Perhaps one does not believe that the human brain is so shaped, but it is so. That is why the Indian sayings about the allegedly healing world are in harmony with nature, and that gold can not be eaten, are nothing but empty talk and envy of the inferior to the victors in a cultural struggle. When many people live together closely in this world, the environment is polluted irrespective of culture. In the so-called third world, and in the case of primitive peoples who have only recently outgrown this status, even to a greater extent. The only limitation here are the possibilities but not the will that first I come and then the rest or the nature. Therefore, the guess that one can transform a man into a better man is nothing but senseless talk and will not prevent green gold diggers from their goldgrass at the expense of others.

Editor
January 7, 2017 10:18 am

Ersic ==> Oddly enough, they come the the right conclusion for the wrong reasons. It is perfectly correct and proper to say:

“What is needed instead is a way of engaging with climate change which is built from the bottom-up and speaks to the values, experience, hopes and concerns of everyday life. It is about showing the connections between a future which benefits the many, not just the few, with the possibility of a good quality of life that can be shared by all without ruining the quality of life for subsequent generations.”

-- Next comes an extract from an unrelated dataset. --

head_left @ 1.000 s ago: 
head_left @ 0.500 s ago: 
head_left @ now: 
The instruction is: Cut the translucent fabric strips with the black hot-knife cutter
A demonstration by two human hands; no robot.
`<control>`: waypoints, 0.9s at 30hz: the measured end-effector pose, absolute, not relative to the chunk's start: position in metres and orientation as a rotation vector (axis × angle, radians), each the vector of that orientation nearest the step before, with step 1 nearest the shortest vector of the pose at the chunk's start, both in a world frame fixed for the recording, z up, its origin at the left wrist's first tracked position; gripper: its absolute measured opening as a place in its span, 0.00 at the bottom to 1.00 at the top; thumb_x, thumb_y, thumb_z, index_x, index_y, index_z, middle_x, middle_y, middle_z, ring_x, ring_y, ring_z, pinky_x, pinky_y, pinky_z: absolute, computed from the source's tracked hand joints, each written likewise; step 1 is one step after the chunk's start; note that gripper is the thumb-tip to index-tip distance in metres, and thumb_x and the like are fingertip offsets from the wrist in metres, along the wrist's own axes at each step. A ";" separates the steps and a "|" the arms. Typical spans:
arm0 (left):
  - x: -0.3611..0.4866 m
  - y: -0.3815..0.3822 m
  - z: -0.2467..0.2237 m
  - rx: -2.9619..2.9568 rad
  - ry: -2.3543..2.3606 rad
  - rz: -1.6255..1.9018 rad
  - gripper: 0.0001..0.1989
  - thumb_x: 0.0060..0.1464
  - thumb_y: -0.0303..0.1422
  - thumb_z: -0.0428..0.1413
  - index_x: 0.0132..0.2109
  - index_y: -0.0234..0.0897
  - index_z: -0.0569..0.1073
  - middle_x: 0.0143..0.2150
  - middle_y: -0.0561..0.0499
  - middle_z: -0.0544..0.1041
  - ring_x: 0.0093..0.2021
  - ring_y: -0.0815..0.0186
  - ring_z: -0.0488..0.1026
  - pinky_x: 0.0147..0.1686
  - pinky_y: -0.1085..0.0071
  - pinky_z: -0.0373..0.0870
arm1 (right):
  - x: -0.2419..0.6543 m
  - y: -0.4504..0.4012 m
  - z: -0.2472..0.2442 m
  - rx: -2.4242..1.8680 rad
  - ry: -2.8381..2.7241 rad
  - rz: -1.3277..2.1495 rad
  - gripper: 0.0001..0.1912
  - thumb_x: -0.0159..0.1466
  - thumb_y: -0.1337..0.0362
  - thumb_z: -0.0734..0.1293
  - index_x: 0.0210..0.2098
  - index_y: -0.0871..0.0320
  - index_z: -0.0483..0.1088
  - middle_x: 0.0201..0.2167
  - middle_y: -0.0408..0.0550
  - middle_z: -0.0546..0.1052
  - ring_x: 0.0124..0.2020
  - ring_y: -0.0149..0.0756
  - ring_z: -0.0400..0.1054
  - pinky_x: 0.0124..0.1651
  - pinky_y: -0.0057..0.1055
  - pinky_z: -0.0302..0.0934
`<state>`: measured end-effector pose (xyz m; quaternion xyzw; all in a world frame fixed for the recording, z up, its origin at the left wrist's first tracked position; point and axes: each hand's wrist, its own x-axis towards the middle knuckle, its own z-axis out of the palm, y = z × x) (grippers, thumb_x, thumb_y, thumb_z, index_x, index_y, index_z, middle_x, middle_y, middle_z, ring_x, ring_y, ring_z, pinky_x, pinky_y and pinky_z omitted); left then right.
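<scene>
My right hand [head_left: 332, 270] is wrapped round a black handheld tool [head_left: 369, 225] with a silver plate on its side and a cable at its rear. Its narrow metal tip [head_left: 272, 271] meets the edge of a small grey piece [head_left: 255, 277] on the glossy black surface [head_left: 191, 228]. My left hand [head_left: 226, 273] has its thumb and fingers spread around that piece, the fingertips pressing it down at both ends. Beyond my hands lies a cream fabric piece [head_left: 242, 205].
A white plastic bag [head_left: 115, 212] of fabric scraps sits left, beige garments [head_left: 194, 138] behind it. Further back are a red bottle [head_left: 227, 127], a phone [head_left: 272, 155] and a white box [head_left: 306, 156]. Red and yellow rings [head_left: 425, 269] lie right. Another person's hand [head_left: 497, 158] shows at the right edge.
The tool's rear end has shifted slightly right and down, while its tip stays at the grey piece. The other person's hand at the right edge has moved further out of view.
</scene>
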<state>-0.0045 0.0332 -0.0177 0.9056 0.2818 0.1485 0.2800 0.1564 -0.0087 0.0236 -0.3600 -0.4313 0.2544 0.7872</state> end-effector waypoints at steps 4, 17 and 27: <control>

The only disconnect is that the author(s) thinks that that means implementing the whole CAGW crowd’s single idea solution : Stop Burning Fossil Fuels. Missing that doing so damages future generations, imposes hardship on the many, lowers quality of life for everyone, etc.
The concept is good though — its what I and many others believe — however I think that a pragmatic approach to whatever changes are happening is quite different from the CAGW crowds foolish and destructive solution.

Horse Feathers
January 7, 2017 10:51 am

More nonsense from the ill-educated and easily confused mob of chicken littles, waiting in line to agree with whatever excuse some 97% of alleged scientists cook up to rob the taxpayers of their rights, their liberties and their money, IMO, (but not necessarily in that order 😉 This whole house of fantasy baseball cards is about to collapse. Speaking of baseball (and politics), I offer this paraphrase: “…For there is no joy is SWAMPVILLE. Mighty Clinton has struck out!”

Bill Treuren
January 7, 2017 10:51 am

If economics is applied correctly as a science then it works fine at highlighting areas of risk and likely impact of changing variables.
Where all science including economic and climate science falls to the ground is when the drivers are back-grounded with hazards. Such hazards are ideology (left inclined academics) financially driven confirmational bias plus many others.
This failure of science is not limited to these two streams witness the food industry, even hard areas like particular physics have been hobbled by big personalities with fixed ideologies.